Whitney ripped right into one of their hookiest numbers, "Dave's Song" from their debut record Light Upon the Lake. The entire night was made up of songs from that record, with a few exceptions, such as a lively cover of Dylan's "Tonight I'll Be Staying Here With You." Much like their new record, the show concentrated on many aspects of love, both being in and out of love and everything in between. The band played with such laid-back confidence, it was infectious, causing the crowd to move and sway and laugh and holler. Fully in control of the pace of the evening, Whitney would sway through faster, riff-filled tunes like "The Falls" to groovy, slower songs like "On My Own," which Ehrlich called a "reggae song about love."
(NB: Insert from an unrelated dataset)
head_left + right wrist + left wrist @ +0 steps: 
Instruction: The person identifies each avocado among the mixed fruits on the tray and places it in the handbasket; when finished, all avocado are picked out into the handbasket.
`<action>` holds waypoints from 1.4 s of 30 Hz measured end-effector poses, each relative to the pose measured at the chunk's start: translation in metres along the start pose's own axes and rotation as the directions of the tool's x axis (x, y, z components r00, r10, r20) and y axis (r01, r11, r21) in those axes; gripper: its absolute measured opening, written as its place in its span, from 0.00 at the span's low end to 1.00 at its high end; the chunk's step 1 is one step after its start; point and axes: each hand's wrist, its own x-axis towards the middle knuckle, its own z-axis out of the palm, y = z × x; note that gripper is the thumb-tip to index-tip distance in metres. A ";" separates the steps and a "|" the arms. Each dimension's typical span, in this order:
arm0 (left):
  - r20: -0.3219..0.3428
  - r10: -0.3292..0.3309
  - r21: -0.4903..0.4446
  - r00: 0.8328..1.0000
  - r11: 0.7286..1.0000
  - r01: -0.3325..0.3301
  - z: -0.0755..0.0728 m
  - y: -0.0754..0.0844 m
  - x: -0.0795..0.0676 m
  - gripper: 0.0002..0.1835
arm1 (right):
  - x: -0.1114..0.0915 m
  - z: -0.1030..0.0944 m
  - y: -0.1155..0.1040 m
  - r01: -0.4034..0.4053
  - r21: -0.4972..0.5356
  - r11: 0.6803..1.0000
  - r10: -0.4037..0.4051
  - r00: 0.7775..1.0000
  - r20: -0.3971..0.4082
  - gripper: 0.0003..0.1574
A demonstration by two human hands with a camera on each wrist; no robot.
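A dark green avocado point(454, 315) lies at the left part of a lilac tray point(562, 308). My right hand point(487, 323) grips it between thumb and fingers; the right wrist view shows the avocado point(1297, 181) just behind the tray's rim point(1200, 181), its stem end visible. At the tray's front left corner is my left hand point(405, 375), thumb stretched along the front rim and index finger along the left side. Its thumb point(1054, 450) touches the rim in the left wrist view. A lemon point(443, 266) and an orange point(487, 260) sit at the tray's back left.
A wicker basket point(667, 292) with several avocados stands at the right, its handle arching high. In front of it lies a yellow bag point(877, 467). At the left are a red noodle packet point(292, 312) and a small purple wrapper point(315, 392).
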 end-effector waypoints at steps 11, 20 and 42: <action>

Other highlights include the sun-soaked "Golden Days," with the crowd singing along in joyous refrain, the jazz-tinged instrumental "Red Moon" featuring Sam Evian joining in on the guitar solo fun and the band's "last song," the boot-stomping, heart-warming "Follow," which was played with such exuberance that smiles were permanently stuck on many concertgoers' faces.

The encore might have been the most magical part of the night, with Whitney performing the soft and sombre title track "Light Upon the Lake," followed by the only dance song of the night, a cover of NRBQ's "Magnet." Whitney closed out the show with their song of the summer, and the song that much of the crowd was waiting for, "No Woman." The whole audience joined in singing, adding another layer of pure loveliness, the band grinning and blushing, overcome with the positivity.

The world isn't a very nice place right now, but for the brief time we spent together, Whitney made sure that our worries melted away.